15.2.4 Each aircraft must have one and only one designated pilot. Only that designated pilot is allowed to compete with that entry.
15.2.5 A properly completed Aircraft Safety Inspection form is required for each aircraft at every race.
15.2.6 Backup aircraft are allowed at an event. An associated backup entry fee will be set at the promoter’s discretion with 50% of the fee going to the USRA. Backup aircraft must pass technical and safety inspection prior to racing. In the event that a USRA Technical Inspector rules that the primary aircraft is no longer airworthy and cannot be repaired, or at any other time the competitor chooses, the primary aircraft may be grounded and the backup aircraft activated. Once the backup aircraft is activated, the original primary aircraft is no longer eligible to race for the duration of that event.
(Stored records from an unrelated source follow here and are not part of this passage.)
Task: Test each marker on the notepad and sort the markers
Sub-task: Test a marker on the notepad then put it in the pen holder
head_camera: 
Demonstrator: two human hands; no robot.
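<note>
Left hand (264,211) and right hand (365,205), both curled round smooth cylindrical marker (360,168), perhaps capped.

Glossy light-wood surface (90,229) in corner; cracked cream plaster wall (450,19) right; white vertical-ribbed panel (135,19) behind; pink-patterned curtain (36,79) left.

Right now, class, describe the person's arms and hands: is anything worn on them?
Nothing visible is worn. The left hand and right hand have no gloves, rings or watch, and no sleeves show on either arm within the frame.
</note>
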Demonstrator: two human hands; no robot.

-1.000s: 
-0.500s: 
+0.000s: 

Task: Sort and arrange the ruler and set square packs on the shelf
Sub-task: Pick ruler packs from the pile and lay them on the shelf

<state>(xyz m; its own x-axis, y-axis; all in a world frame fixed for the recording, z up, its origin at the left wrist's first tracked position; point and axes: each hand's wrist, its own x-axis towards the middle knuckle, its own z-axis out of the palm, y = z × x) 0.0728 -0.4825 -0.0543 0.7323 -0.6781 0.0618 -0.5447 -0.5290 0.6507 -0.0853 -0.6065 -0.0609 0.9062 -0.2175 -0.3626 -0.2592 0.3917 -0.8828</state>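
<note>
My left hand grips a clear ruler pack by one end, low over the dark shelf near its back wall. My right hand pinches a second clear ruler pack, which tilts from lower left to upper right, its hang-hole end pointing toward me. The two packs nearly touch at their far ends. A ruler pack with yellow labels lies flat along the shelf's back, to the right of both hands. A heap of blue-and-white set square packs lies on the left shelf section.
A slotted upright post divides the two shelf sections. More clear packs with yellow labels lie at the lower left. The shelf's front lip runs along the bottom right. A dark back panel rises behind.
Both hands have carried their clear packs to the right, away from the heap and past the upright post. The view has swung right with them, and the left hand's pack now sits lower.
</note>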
Backup aircraft must display the same race number as the primary aircraft, and be on the same frequency. A backup aircraft may not be another primary entry in the same class. Backup aircraft are specific to the pilot for the duration of the event.
15.3 Prior to a Race
15.3.1 Approximately 3 months prior to a race, the race promoter will make available to race participants a race application form. Race participants must complete a race application form for each aircraft they intend to race, including backup aircraft, and submit the form, with entry fee, to the race promoter.
15.3.2 Aircraft Safety Inspection forms are required for each race that an aircraft enters.
15.3.3 Race participants must obtain an Aircraft Safety Inspection form for each aircraft entered and, if possible, complete it (except for the portion the inspector will complete) prior to arriving at the race. Forms are available by writing to the USRA or by downloading from the USRA website at usra-racers.org. It is the responsibility of the aircraft owner to ensure the aircraft meets all technical specifications, which includes the Common Rules, Specific Class Rules and Aircraft Specification Sheets. Please do not put the Technical Inspector in the uncomfortable position of “grounding” your aircraft because it does not meet a technical specification. If you are unsure about a specification, contact your District Representative or a USRA officer and rectify any problems prior to arriving to a race.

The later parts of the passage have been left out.